In generale, la Commissione ha indicato che illustrerà agli Stati membri la possibile risposta ai «dazi reciproci» Usa «la prossima settimana».

Il fronte digitale

Intanto sulle Big Tech: «La conformità al Digital Markets Act è il nostro obiettivo principale. Avremo un dialogo costruttivo con i gatekeeper, come abbiamo fatto finora per trovare soluzioni praticabili, come nelle decisioni relative ad Apple. Ma se non vediamo la volontà di cooperare, non esiteremo a imporre le sanzioni». Lo ha detto la vicepresidente della Commissione europea per la transizione, Teresa Ribera, in audizione nella commissione Econ del Parlamento europeo.
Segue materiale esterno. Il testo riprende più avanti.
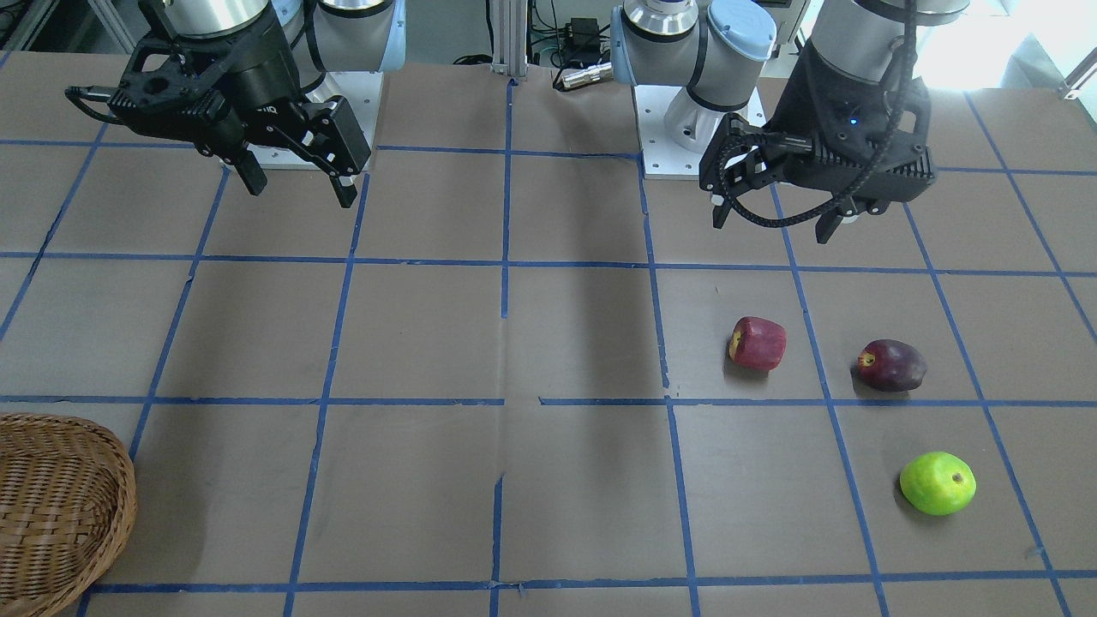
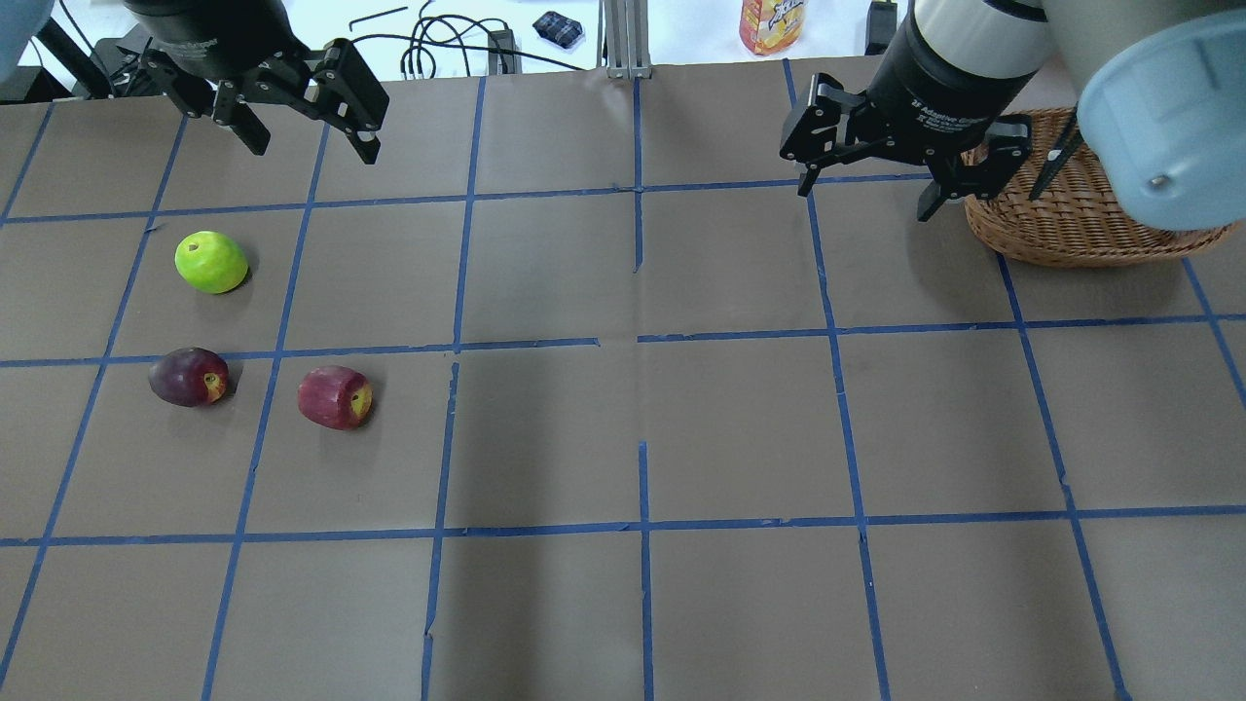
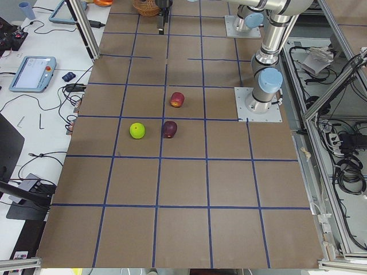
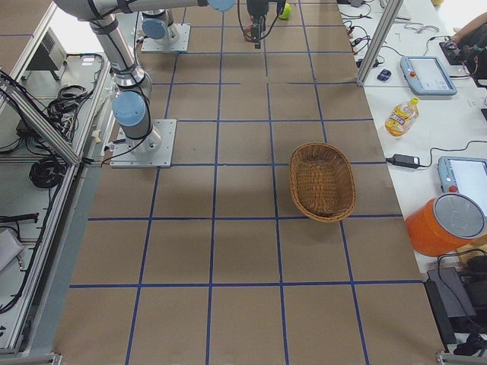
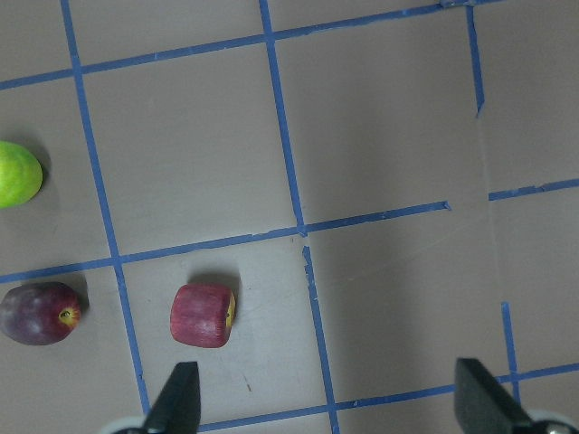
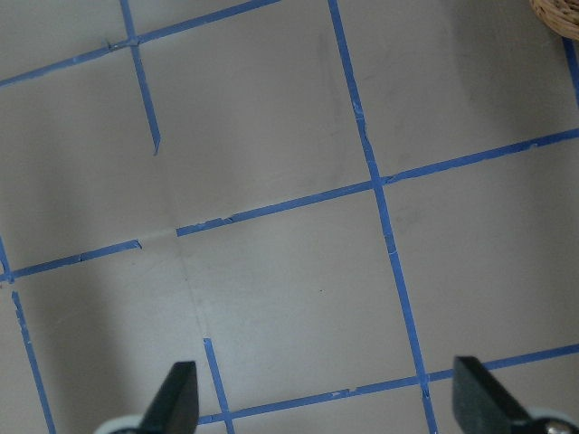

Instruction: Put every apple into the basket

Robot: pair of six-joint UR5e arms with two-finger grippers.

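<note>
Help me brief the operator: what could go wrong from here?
The red apple, maroon apple and green apple all lie on the left arm's side, the basket by the right arm: a long carry or handover could drop one. Being round, they may roll as the open left claw closes.

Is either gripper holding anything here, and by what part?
Nothing. The left gripper and right gripper are both open and empty.
</note>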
Ribera ha ricordato che la «legge sui mercati digitali nasce dalla preoccupazione che l'economia delle piattaforme digitali sia controllata da un ristretto gruppo di attori».

È necessario «proteggere gli utenti e le imprese che operano in Europa» e il Dma «si applica in modo non discriminatorio», ha concluso.

Giravolte di Elon

Nel fine settimana Elon Musk, come rivela il Washington Post, ha cercato personalmente di convincere Donald Trump a revocare i dazi, anche quelli sulla Cina. Ma il tentativo non ha finora avuto successo. La rottura di Musk con Trump sulle tariffe, priorità dell'amministrazione, rappresenta il disaccordo più clamoroso tra il presidente e uno dei suoi principali consiglieri.

Musk ha definito il consigliere al commercio Peter Navarro «stupido come un sacco di mattoni». Nervosismo facilmente spiegabile: Tesla ha visto le vendite trimestrali crollare drasticamente.